Peter Naur coined the term in the 60s as an alternative for "Computer Science"
but with a focus on the processing of Data vs abstract computation.

In the stats world, Chikio Hayashi proposed the same term in the 90s and it
was followed by Jeff Wu a year later and outlines more or less the broad
strokes of modern data science and saw it emerging as a new discipline from
stats, but not necessarily as a computationally based discipline like CS.
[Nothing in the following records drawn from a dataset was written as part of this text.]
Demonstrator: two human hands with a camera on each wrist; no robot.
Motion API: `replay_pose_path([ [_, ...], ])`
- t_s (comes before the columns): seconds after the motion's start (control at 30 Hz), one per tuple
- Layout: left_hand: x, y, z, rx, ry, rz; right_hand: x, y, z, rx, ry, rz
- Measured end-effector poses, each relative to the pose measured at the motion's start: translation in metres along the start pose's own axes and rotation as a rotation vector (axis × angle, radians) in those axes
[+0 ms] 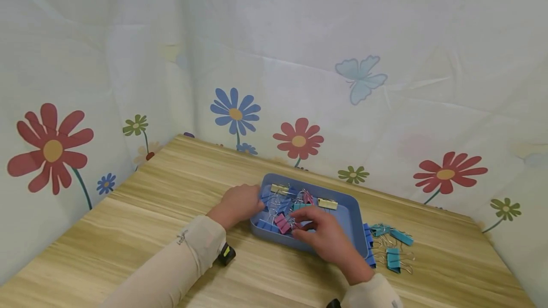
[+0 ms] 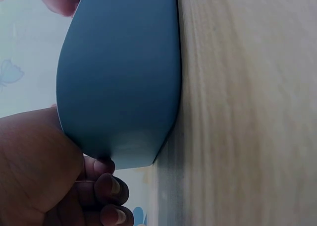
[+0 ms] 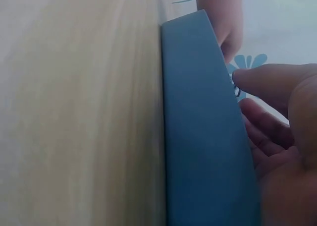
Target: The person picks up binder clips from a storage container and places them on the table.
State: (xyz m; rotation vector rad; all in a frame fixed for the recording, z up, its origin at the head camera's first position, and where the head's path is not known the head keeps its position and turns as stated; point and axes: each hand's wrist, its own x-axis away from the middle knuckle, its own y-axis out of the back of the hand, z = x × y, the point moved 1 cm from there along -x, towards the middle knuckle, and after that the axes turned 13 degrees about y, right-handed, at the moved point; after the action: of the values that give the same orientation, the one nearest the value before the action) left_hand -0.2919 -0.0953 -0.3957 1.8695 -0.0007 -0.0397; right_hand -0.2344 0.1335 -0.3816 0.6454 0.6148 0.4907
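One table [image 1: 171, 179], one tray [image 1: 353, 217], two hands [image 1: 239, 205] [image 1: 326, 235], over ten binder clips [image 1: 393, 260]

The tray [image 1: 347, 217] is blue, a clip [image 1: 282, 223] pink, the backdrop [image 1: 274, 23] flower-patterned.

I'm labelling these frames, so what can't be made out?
Head: whether the right hand pinches the pink clip; contact small and blurred.
Head: full outlines of the blue clips outside; the tray partly covers them.
Both wrist views: most clips inside, behind the tray's wall.
Head: right sleeve, cut by the bottom edge.
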Motion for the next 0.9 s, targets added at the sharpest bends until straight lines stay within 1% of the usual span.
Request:
replay_pose_path([
  [0.3,-0.003,-0.003,0.001,0.002,-0.007,-0.006,-0.003,-0.007,0.003,0.146,0.017,-0.002],
  [0.4,-0.002,-0.003,0.001,0.005,-0.003,-0.003,-0.004,-0.009,0.004,0.175,0.006,-0.008],
  [0.5,-0.002,-0.002,0.001,0.005,0.001,-0.001,-0.004,-0.010,0.006,0.205,-0.024,-0.020],
  [0.67,-0.002,-0.003,0.002,0.005,0.004,-0.004,-0.005,-0.012,0.006,0.257,-0.048,-0.063],
  [0.8,-0.003,-0.004,0.002,0.007,-0.004,-0.003,-0.004,-0.011,0.004,0.289,-0.052,-0.111],
  [0.9,-0.003,-0.003,0.002,0.007,-0.001,-0.002,-0.003,-0.009,0.003,0.317,-0.046,-0.130],
])
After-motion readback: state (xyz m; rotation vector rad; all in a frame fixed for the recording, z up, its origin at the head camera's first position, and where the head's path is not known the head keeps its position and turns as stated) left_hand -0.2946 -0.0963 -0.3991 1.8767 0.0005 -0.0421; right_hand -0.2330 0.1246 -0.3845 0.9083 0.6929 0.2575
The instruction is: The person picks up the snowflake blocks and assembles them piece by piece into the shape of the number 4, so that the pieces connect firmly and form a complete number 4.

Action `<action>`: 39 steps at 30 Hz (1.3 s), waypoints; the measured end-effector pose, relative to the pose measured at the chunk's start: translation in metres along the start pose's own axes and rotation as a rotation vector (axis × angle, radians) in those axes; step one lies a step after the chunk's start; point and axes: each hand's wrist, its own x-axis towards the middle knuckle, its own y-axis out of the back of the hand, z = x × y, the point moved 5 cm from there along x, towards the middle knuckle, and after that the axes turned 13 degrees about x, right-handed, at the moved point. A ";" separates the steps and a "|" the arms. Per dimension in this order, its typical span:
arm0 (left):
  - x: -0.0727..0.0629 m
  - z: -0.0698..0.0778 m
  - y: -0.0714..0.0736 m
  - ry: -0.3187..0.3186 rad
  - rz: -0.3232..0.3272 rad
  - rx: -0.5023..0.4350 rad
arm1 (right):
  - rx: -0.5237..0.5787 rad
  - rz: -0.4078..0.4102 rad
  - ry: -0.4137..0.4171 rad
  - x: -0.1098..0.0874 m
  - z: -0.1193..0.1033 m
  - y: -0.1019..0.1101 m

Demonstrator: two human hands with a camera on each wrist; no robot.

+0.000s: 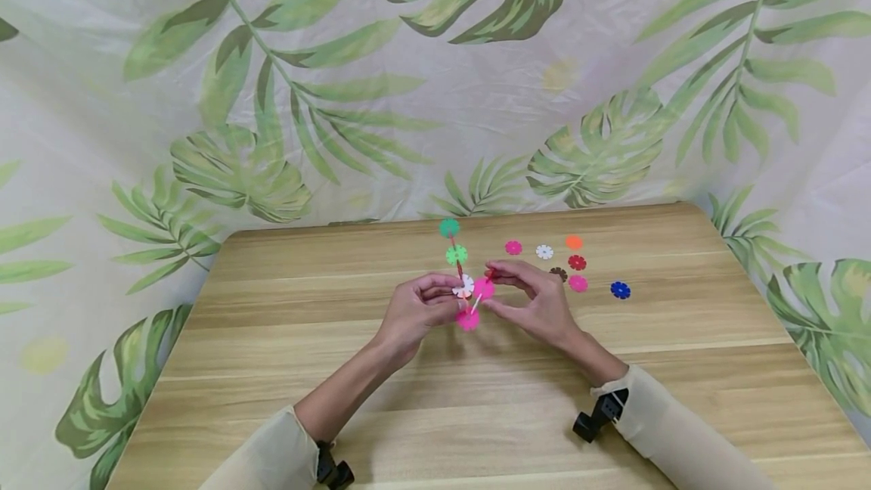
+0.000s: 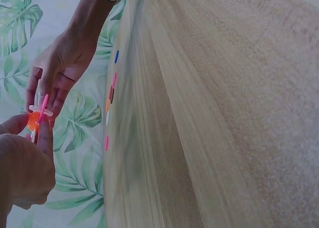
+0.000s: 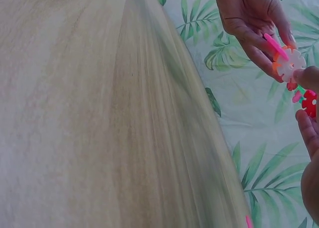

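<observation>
My left hand (image 1: pixel 415 312) pinches a linked chain of small notched plastic discs, near a white disc (image 1: pixel 464 286) and an orange disc (image 2: pixel 33 121). Away from me, the chain runs through a light green disc (image 1: pixel 457 255) to a teal disc (image 1: pixel 449 227), with thin edge-on red discs between them. One pink disc (image 1: pixel 468 320) forms the near end; another pink disc (image 1: pixel 484 289) joins on the right. From the right side, my right hand (image 1: pixel 537 305) holds a red disc (image 3: pixel 309 104) between thumb and fingers. Fingers partly hide the joints.
Loose notched discs lie on the wooden table (image 1: pixel 306 308) right of the hands: pink (image 1: pixel 513 247), white (image 1: pixel 544 252), orange (image 1: pixel 574 242), red (image 1: pixel 577 262), brown (image 1: pixel 559 274), another pink (image 1: pixel 578 283) and blue (image 1: pixel 621 290). A leaf-print cloth (image 1: pixel 476 97) hangs behind the table's far edge.
</observation>
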 end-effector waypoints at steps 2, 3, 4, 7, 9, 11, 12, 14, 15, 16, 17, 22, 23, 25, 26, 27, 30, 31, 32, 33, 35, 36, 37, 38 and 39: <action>-0.001 0.000 0.000 -0.001 -0.006 0.009 | -0.005 -0.007 0.005 0.000 0.000 0.000; -0.001 0.000 -0.001 0.000 -0.009 0.014 | -0.011 -0.012 0.006 -0.001 0.000 0.000; -0.001 0.000 -0.001 0.001 -0.013 0.018 | -0.017 -0.017 0.008 -0.001 0.000 0.000; -0.001 0.000 -0.001 0.005 -0.020 0.029 | -0.034 -0.029 0.012 -0.002 0.000 0.000; -0.001 0.000 -0.001 0.006 -0.022 0.032 | -0.036 -0.031 0.007 -0.002 0.001 0.001; -0.001 0.001 -0.001 0.004 -0.022 0.036 | -0.025 -0.029 -0.002 -0.003 0.001 0.001; -0.001 0.001 -0.001 0.002 -0.021 0.040 | -0.017 -0.027 -0.009 -0.003 0.001 0.001; -0.001 0.001 -0.001 -0.004 -0.016 0.055 | 0.003 -0.023 -0.022 -0.003 0.001 0.001; -0.001 0.001 0.000 -0.009 -0.011 0.065 | 0.012 -0.022 -0.028 -0.004 0.001 0.001; -0.001 0.001 0.000 -0.014 -0.005 0.078 | 0.022 -0.022 -0.033 -0.004 0.001 0.001; -0.001 0.000 0.001 -0.020 0.003 0.088 | 0.031 -0.022 -0.037 -0.004 0.001 0.001; 0.000 -0.001 0.002 -0.036 0.032 0.096 | 0.067 -0.027 -0.030 -0.004 -0.002 0.001; -0.001 0.000 0.003 -0.034 0.035 0.089 | 0.074 -0.027 -0.025 -0.004 -0.002 0.001; -0.001 -0.001 0.003 -0.029 0.036 0.077 | 0.086 -0.028 -0.018 -0.004 -0.002 0.001; -0.001 -0.001 0.003 -0.026 0.036 0.072 | 0.094 -0.027 -0.017 -0.004 -0.002 0.002; -0.001 -0.001 0.003 -0.023 0.035 0.067 | 0.101 -0.027 -0.015 -0.004 -0.002 0.002; 0.000 -0.001 0.002 -0.029 0.023 0.058 | 0.117 -0.016 -0.017 -0.004 -0.003 0.002; 0.000 -0.002 0.001 -0.034 0.016 0.056 | 0.119 -0.010 -0.018 -0.004 -0.003 0.002; 0.000 -0.002 0.001 -0.036 0.010 0.054 | 0.119 -0.004 -0.018 -0.004 -0.004 0.002; 0.000 -0.002 0.000 -0.039 0.003 0.054 | 0.116 0.001 -0.017 -0.004 -0.004 0.002; 0.000 -0.003 0.000 -0.040 -0.011 0.052 | 0.112 0.010 -0.013 -0.004 -0.005 0.002; 0.000 -0.003 -0.001 -0.038 -0.016 0.051 | 0.111 0.013 -0.009 -0.004 -0.006 0.002; 0.000 -0.003 -0.001 -0.037 -0.023 0.052 | 0.109 0.014 -0.002 -0.004 -0.006 0.001; 0.000 -0.003 -0.001 -0.034 -0.029 0.049 | 0.107 0.015 0.007 -0.004 -0.006 0.001; 0.000 -0.003 -0.001 -0.032 -0.037 0.047 | 0.103 0.016 0.015 -0.004 -0.006 0.001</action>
Tukey argued for something a bit broader, "data analysis", as a more focused
discipline -- but as a separate thread from Naur's data science. Data has been
analyzed for centuries anyways -- Tukey's main contribution was to bring
several data analytic disciplines together under one-term, but his vision
wasn't for data science, it was for data analytics which is, depending on who
you ask, either a different discipline or an umbrella so large that it
includes data science among others.

I'm old enough to also remember data processing turning into data analysis,
expert systems, data mining and so on. Statisticians were off working on
chalkboards and hand-fitting fitting curves with calculators during all of
this. Once the stats folks started realizing, sometime in the 2000s, the
Computer Science had made better and more predictive tools and was a better
approach for many observable phenomenon, statisticians the world over bundled
up all the different disciplines they could claw together in a black hole and
shot at these other disciplines, then wrapped it all in the incomprehensible
statistics jargon and claimed it as their own shouting Tukey's name to the
mountains.

It's not really worth fighting at this point, but this history is revisionist
urban legend at best.

Source: I've worked in data disciplines since the 90s and remember when all
the roles I used to work in that dated back decades, suddenly required PhDs in
statistics as Stats majors flooded the market in the 2000s.

------
davidw
The joke I've always heard is "a data scientist is a statistician who works in
San Francisco"

------
mxwsn
Leo Breiman's Statistical Modeling: The Two Cultures (2001, pdf) was posted
recently (just 10 days ago) and is a fantastic read.
[https://news.ycombinator.com/item?id=19835962](https://news.ycombinator.com/item?id=19835962)

------
vcdimension
There are many more than just four people who pushed the boundary of
statistics.

------
astazangasta
So... To demonstrate that data science is a distinct field from statistics we
get the story of four statisticians?

Similarly we might find the backgrounds of programmers to be diverse - less
than 50% are CS majors. We might conclude that programming is a separate
discipline from computer science. Sure, it is. But i think data science and
statistics are related in the same way: one provides the theory for the
other's practice.

------
mswen
Back in 2015 I did a webinar session for CIOs titled

    
    
        Data Science: Trenches to the Boardroom (10 Lessons)
    

The definition I was using at the time was:

Multi-disciplinary knowledge, methods and skills for building systems that
acquire, manage and analyze data to deliver insight and automate quantitative
analyses like segmentation, classification and prediction in support of real-
time business processes.

I focused on the building of systems that automate analysis. I did this in an
effort to distinguish what I am now doing from my previous work as a
"research-based consultant." In that role I would take on a business
problem/question and use a variety of qualitative and quantitative techniques
to investigate and come to an evidence based recommendation for the client.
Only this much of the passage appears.